Published Wednesday, 03 October 2012
The process was created at Queen's University, Belfast. (© Pacemaker)
The new method uses a cold plasma jet to rapidly penetrate biofilms - dense bacterial structures - which bind bacteria together, making them resistant to conventional chemical approaches.
When the biofilm of a hospital superbug like Pseudomonas aeruginosa is penetrated, the bacteria within is rapidly killed.
The new process was developed by scientists in the School of Mathematics and Physics and the School of Pharmacy at Queen's.
An outbreak of the Pseudomonas infection was responsible for the deaths of four infants in Derry and Belfast hospitals some months ago.
Three babies died at the Royal Jubilee Maternity Hospital in Belfast in January while a baby infected by a different strain of the infection died in Londonderry's Altnagelvin Hospital before Christmas.
At present, antibiotics and disinfectants are used to target bugs in hospitals, but these are not always effective.
Professor Bill Graham, from the Centre for Plasma Physics at Queen's, explained: "When bacteria congregate on surfaces they produce a kind of glue which joins them together in complex communities, known as biofilms.
"Instead of individual bacteria, they form a resistant film or layer and bind themselves together.
"This often makes it impossible for antibiotics to penetrate through and kill the bacteria deep within this protective layer."
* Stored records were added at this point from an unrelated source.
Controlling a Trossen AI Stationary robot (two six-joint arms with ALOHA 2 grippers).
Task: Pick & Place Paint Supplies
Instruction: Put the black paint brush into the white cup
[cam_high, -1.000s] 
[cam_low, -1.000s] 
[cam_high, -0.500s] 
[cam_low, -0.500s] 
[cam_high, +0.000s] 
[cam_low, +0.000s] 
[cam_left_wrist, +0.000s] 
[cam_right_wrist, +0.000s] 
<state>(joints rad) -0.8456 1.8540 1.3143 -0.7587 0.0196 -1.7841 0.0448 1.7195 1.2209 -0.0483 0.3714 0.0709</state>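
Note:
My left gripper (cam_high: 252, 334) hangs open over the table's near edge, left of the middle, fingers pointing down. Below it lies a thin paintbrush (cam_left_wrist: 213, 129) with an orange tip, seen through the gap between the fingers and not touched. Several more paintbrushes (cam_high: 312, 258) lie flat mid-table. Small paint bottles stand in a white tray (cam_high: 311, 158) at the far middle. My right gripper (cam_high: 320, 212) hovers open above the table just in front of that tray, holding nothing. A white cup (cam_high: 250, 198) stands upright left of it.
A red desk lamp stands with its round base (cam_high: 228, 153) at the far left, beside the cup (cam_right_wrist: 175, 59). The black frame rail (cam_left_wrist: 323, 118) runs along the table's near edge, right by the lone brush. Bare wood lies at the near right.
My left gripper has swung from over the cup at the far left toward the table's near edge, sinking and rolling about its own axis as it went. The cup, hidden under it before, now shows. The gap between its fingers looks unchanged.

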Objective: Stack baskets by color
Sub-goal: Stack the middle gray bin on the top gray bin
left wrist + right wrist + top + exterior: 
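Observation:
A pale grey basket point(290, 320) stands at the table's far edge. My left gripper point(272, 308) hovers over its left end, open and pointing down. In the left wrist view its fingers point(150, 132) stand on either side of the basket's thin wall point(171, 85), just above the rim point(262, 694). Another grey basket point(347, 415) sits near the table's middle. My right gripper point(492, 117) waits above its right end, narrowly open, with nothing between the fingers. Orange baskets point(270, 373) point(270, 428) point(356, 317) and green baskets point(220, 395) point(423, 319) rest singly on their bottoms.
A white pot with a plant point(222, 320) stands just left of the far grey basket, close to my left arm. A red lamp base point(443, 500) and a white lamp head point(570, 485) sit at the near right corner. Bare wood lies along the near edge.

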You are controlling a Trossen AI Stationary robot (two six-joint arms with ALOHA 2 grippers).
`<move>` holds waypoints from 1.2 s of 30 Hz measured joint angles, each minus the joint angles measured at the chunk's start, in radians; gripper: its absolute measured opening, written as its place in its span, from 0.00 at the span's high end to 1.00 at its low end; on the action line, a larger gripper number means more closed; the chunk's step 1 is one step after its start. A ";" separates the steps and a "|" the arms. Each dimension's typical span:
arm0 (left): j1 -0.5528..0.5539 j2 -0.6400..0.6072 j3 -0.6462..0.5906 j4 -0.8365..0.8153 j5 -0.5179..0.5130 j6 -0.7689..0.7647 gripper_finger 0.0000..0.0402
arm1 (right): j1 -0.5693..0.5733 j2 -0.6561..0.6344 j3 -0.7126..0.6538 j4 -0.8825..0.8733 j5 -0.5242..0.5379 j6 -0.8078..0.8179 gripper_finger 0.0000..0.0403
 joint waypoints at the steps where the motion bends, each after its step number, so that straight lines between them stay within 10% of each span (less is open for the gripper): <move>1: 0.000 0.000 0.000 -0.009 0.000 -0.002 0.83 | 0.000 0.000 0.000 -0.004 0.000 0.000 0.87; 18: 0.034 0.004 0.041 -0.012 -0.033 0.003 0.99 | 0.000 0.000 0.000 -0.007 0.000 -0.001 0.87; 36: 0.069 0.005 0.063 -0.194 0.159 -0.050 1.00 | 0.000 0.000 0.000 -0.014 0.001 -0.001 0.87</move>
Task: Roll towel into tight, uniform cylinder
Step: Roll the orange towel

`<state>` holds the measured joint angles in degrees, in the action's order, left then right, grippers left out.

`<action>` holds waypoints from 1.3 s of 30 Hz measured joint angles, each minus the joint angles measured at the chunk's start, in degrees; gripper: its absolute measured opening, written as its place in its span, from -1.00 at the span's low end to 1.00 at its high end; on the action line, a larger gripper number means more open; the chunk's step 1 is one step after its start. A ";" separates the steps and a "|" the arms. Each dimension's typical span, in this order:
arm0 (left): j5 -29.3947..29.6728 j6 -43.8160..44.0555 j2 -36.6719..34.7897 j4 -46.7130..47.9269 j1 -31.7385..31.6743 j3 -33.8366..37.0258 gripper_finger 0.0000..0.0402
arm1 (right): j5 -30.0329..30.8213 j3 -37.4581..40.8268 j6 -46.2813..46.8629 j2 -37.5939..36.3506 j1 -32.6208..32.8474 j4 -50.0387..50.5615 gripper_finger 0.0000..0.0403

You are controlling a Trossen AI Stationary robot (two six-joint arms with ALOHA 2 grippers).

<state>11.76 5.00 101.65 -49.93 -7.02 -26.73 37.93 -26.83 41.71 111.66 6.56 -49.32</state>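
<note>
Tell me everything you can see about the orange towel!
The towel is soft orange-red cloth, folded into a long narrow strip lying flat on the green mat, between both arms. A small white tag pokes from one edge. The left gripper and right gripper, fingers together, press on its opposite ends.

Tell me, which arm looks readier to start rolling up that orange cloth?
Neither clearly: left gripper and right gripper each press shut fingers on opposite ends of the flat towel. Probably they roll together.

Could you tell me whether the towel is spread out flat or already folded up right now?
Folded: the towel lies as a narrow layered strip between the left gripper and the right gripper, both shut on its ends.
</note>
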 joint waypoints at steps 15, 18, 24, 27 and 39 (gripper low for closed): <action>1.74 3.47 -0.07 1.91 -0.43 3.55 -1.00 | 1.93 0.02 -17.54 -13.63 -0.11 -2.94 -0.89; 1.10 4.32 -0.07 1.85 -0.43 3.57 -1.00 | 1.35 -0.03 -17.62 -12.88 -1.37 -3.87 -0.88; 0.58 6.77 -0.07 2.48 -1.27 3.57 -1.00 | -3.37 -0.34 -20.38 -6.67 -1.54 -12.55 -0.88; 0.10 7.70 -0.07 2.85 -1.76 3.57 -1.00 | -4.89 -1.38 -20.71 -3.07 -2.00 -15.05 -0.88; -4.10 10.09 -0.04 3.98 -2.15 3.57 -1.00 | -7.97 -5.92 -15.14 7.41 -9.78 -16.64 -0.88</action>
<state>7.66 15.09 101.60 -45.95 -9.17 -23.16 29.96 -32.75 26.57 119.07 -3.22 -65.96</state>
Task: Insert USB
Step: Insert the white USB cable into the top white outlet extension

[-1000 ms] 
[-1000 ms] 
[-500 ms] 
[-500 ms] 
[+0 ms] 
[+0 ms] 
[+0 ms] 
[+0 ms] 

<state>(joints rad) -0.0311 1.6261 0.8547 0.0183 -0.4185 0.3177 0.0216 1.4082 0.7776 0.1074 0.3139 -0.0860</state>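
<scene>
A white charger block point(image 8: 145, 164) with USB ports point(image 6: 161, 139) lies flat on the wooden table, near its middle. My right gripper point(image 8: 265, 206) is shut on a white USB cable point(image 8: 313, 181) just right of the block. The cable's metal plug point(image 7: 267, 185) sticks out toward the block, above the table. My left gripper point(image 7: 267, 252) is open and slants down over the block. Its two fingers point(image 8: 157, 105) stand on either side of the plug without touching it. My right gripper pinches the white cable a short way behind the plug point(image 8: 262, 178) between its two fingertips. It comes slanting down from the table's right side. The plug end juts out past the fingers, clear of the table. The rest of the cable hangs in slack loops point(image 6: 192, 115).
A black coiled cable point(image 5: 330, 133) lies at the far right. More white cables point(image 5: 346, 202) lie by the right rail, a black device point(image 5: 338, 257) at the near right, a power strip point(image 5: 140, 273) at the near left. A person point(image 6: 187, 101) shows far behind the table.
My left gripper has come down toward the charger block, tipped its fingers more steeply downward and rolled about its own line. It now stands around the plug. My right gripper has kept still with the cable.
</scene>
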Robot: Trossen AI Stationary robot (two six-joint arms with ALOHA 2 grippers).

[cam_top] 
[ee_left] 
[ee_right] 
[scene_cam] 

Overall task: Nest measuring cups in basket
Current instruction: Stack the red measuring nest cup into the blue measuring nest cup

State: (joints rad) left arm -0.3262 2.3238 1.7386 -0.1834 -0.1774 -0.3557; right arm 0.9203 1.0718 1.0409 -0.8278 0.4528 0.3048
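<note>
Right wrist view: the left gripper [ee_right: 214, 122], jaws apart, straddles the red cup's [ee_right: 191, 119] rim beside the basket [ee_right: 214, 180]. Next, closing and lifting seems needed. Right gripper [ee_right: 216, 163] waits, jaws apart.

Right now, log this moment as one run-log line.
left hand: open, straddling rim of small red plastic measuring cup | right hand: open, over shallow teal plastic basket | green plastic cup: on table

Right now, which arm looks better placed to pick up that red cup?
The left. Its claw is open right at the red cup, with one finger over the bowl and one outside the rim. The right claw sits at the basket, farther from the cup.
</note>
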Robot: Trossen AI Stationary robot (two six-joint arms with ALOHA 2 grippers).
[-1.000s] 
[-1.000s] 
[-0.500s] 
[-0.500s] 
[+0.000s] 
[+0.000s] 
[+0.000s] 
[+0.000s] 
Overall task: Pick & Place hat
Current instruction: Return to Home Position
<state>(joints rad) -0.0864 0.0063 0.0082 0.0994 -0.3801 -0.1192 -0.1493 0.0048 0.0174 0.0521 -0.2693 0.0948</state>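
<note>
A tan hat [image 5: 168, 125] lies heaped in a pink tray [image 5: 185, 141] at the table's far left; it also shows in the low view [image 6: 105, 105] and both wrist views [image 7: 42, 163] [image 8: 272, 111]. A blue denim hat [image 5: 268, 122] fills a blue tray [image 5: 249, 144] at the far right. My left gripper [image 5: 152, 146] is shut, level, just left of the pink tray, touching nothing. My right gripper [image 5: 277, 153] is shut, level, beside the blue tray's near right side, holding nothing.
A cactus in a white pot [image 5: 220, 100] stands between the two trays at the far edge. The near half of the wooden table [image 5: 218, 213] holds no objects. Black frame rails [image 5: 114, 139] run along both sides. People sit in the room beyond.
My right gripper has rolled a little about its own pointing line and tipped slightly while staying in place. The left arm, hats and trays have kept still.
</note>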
Prof Graham said that bacteria growing like this, such as some of the hospital superbugs, are often more than 1000 times more tolerant to antibiotics and disinfectants compared to non-binded bacteria.
Dr Brendan Gilmore, from the School of Pharmacy at Queen's, said the approach has "the potential to control hospital superbugs."
"These 'cold' plasmas could be used widely in hospitals, surgeries and in the community as hand held devices for rapid decontamination of surfaces, including the skin, or be incorporated into bigger devices for decontamination of larger areas.
"Their ability to rapidly decontaminate surfaces has the potential to curb the spread of harmful bacteria, including multidrug resistant bacteria such as MRSA," he concluded.